Egypt: Why Leftist Protesters And Muslim Brotherhood Need Each Other

Analysis: The Egyptian army is trying to reassert its control as leftist protesters have returned to the streets. The Islamist Muslim Brotherhood, assured by its electoral success, needs to ally with the protesters to show it isn't only after pow

Sheikh Rihan Street, near Tahrir Square on December 19, 2011 (Gigi Ibrahim)
Sheikh Rihan Street, near Tahrir Square on December 19, 2011 (Gigi Ibrahim)
Mohamed Gabr

CAIRO - Nearly a year after the January 25 revolution, Egypt is in the midst of turmoil. On the brink of civil unrest and economic collapse, there seems to be no end in sight. A nation full of hope, seemingly on the road to democracy and prosperity during the early weeks following the ouster of Hosni Mubarak, is now plagued with doubts.

Much of the blame has been placed on the Supreme Council of the Armed Forces (SCAF) for its erratic rule, which resulted in the complete mismanagement of the transitional period until the election of the parliament and the president. However, many Egyptians believe that the radicalism of the revolutionary youth is to blame for the outbursts of violent confrontation, and, in spite of mounting evidence of serious human rights violations by the military, Egyptian society is torn between pragmatic denial or apathy and the honorable confrontation of the truth.

It has become apparent that the SCAF is not willing to completely let go of power as it tries desperately to ensure that the interests of the military are protected either de facto or through special provisions in the new constitution. This has been met with resistance from Islamists, particularly the Muslim Brotherhood, as they seek to cautiously rise to power in the wake of their resounding success in the parliamentary elections. Tensions between the SCAF and the Muslim Brotherhood are bound to surface as their future interests collide.

It sometimes appears that the SCAF and the Brotherhood are acting in concert; however, this convergence of interests is temporary. The SCAF is keen on organizing an efficient elections process to improve its reputation and solidify its position internally and internationally. The Brotherhood is adamant that the elections proceed at any cost in order for them to secure a parliamentary majority and at last achieve the legitimacy that has eluded the organization for nearly 80 years. However, as this process draws to a close, without a tacit agreement to split power with a mutually agreeable president acting as a buffer between those two significant players in Egyptian politics, confrontation is inevitable.

Back in the streets

Doubtful that the SCAF will willingly handover power, disgusted at the practices of the SCAF — especially violence and human rights violations — and frustrated that the electoral process has left them without a real say in Egypt's future, the revolutionary youths are now back in the streets. However, this time around, the youths are unable to secure meaningful support from the masses. In fact, it is undeniable that the majority of Egyptians are either indifferent or opposed to the demonstrations, even sometimes choosing to turn a blind eye to obvious atrocities by the military.

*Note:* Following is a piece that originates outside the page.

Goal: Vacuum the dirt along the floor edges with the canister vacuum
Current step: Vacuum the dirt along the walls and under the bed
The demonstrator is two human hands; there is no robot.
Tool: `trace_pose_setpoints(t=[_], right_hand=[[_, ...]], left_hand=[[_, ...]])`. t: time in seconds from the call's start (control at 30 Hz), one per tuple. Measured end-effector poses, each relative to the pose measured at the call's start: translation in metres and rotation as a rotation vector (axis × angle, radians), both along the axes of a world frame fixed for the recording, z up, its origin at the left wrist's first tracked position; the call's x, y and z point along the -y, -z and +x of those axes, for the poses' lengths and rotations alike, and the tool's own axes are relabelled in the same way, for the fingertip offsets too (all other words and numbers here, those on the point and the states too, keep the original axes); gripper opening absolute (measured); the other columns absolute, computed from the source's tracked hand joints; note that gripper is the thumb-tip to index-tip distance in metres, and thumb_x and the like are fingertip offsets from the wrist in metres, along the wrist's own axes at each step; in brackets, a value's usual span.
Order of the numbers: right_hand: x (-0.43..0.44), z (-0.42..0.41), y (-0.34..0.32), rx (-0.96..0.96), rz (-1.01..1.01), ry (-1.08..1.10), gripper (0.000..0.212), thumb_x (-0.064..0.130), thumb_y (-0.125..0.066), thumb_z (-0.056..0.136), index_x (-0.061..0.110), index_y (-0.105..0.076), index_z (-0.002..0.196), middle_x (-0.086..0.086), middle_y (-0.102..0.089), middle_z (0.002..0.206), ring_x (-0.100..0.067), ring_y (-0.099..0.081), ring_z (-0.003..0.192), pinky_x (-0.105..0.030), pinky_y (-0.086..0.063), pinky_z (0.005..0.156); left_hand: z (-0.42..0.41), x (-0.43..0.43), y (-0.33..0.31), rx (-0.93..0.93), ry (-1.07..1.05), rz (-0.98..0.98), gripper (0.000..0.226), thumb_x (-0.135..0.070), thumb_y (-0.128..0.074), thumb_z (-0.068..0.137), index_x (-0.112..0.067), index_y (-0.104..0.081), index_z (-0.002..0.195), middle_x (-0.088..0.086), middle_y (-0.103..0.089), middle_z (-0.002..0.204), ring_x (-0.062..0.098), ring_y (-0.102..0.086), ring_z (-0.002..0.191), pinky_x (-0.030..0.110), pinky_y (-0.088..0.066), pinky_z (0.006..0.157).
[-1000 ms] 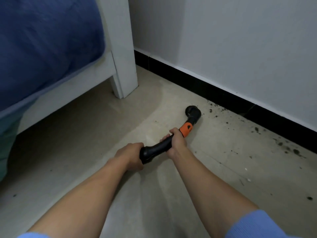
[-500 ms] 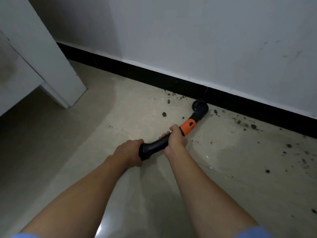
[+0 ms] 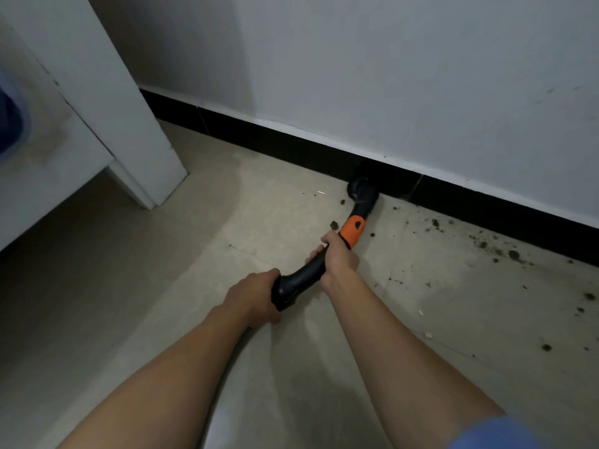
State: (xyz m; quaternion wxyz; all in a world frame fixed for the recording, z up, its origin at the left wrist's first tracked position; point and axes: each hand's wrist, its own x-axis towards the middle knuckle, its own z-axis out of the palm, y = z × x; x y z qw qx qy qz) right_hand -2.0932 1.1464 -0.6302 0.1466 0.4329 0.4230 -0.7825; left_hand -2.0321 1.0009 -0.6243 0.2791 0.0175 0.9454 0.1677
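Vacuum wand [image 3: 304, 275] runs from my hands forward and right to its nozzle [image 3: 364, 193], set against the black baseboard [image 3: 486, 204]. My right hand [image 3: 340, 260], nearer the nozzle, grips just behind the orange collar [image 3: 352, 231]; my left hand [image 3: 252, 299] grips the rear end. Dirt [image 3: 509, 249] lies rightward along the edge.

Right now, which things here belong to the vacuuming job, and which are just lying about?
Job: vacuum wand, gripped by left hand and right hand; nozzle; dirt along the skirting.
Lying about: white bed leg; blue bedding.
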Motion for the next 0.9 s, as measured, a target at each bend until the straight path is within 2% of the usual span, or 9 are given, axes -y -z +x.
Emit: trace_pose_setpoints(t=[0.17, 0.37, 0.5, 0.6, 0.7, 0.8, 0.9], right_hand=[[0.0, -0.002, -0.004, -0.012, 0.041, 0.022, 0.008, 0.004, -0.059, 0.08, 0.005, -0.052, 0.084, -0.007, -0.052, 0.06, -0.021, -0.05, 0.046, -0.031, -0.051, 0.052], [0.045, -0.007, -0.016, -0.032, 0.034, -0.191, 0.012, 0.005, -0.059, 0.084, 0.005, -0.051, 0.093, -0.006, -0.051, 0.062, -0.021, -0.05, 0.046, -0.032, -0.05, 0.056], [0.054, 0.015, -0.011, -0.01, 0.065, -0.119, 0.009, 0.007, -0.062, 0.085, 0.004, -0.054, 0.087, -0.008, -0.055, 0.066, -0.022, -0.054, 0.053, -0.036, -0.054, 0.064], [0.036, 0.035, -0.007, 0.006, 0.102, 0.002, 0.007, 0.007, -0.061, 0.086, 0.004, -0.056, 0.084, -0.008, -0.056, 0.066, -0.022, -0.055, 0.053, -0.036, -0.054, 0.061], [0.015, 0.046, -0.005, 0.022, 0.096, 0.083, 0.006, 0.006, -0.061, 0.086, 0.004, -0.055, 0.085, -0.008, -0.055, 0.067, -0.022, -0.055, 0.053, -0.036, -0.054, 0.058], [0.012, 0.042, -0.009, 0.014, 0.071, 0.045, 0.006, 0.005, -0.061, 0.085, 0.004, -0.055, 0.085, -0.008, -0.055, 0.067, -0.022, -0.055, 0.053, -0.035, -0.054, 0.056], [0.026, 0.028, -0.014, -0.018, 0.046, -0.085, 0.008, 0.006, -0.06, 0.085, 0.004, -0.053, 0.087, -0.008, -0.054, 0.067, -0.022, -0.055, 0.053, -0.035, -0.052, 0.056]], left_hand=[[-0.002, 0.004, 0.0, -0.018, -0.004, 0.037, 0.05, -0.021, -0.076, 0.065, -0.024, -0.052, 0.109, 0.001, -0.061, 0.102, 0.022, -0.058, 0.09, 0.033, -0.051, 0.074], [0.012, 0.043, -0.003, -0.007, -0.092, 0.061, 0.05, -0.027, -0.077, 0.063, -0.026, -0.05, 0.105, -0.001, -0.06, 0.098, 0.019, -0.058, 0.088, 0.034, -0.051, 0.077], [0.026, 0.052, -0.004, 0.049, -0.049, 0.033, 0.046, -0.024, -0.076, 0.064, -0.029, -0.047, 0.1, -0.004, -0.057, 0.096, 0.017, -0.057, 0.087, 0.032, -0.049, 0.073], [0.028, 0.039, -0.006, 0.063, 0.042, 0.003, 0.046, -0.025, -0.076, 0.065, -0.031, -0.044, 0.098, -0.005, -0.055, 0.096, 0.019, -0.057, 0.089, 0.032, -0.046, 0.071], [0.029, 0.022, -0.009, 0.076, 0.109, -0.012, 0.048, -0.023, -0.076, 0.066, -0.029, -0.046, 0.104, -0.004, -0.055, 0.098, 0.02, -0.058, 0.091, 0.033, -0.048, 0.074], [0.028, 0.019, -0.012, 0.048, 0.093, -0.001, 0.05, -0.024, -0.076, 0.066, -0.028, -0.046, 0.106, -0.004, -0.054, 0.097, 0.02, -0.058, 0.091, 0.033, -0.049, 0.074], [0.031, 0.033, -0.014, 0.022, 0.008, 0.024, 0.049, -0.026, -0.075, 0.065, -0.029, -0.047, 0.105, -0.004, -0.057, 0.097, 0.017, -0.058, 0.087, 0.032, -0.05, 0.072]])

Mubarak's regime, which lasted almost 30 years, managed to wrong so many Egyptians that the possibility of ousting him ignited hope for change among millions of Egyptians, crossing geographic, class, political and religious boundaries. For many people, the SCAF, on the other hand, is equivalent to the military, the cornerstone of the Egyptian state, and the last somewhat-properly functioning state-run institution.

Amid fears of a failed state and a fragmented society, many Egyptians are willing to tolerate transgressions and even atrocities by the SCAF. In this type of environment, the revolutionary youths, mostly liberal and leaning to the left in a far more conservative society, are becoming more and more condemned to the fate of Sisyphus, compelled to roll a huge rock up a hill, only to watch it roll back down. Sadly, this has entailed suffering death, injury, persecution, military trial, brutality — especially against females — and worst of all, character assassination.

Strikingly, due to ideological differences and built-up mutual doubts, the revolutionary youths and the Islamists are involved in bitter media battles, with the youth accusing the Islamists of betraying the cause of the revolution, especially the Brotherhood, and the Islamists countering by accusing the demonstrators of undermining stability and democracy. These mutual doubts, and the resulting bitterness and frustration, defy logic, as any neutral observer would conclude that the youths ignited the revolution while the Brotherhood, informally and then formally joining the cause, ensured it was not crushed.

In short, the youths need the support of the Islamists to corner the SCAF, while the Islamists need the support of the youths to make their fight about democracy and not about power. Both parties should reach a mutual understanding, with the Islamists tolerating the more radical approach of the revolutionary youths, and the latter recognizing that the Brotherhood, in particular, cannot ignore political considerations. Otherwise, the SCAF is likely to crush the revolution, and then concentrate on strangling the nascent democracy and solidifying its power by marking the Islamists as a power-hungry ideological threat to stability.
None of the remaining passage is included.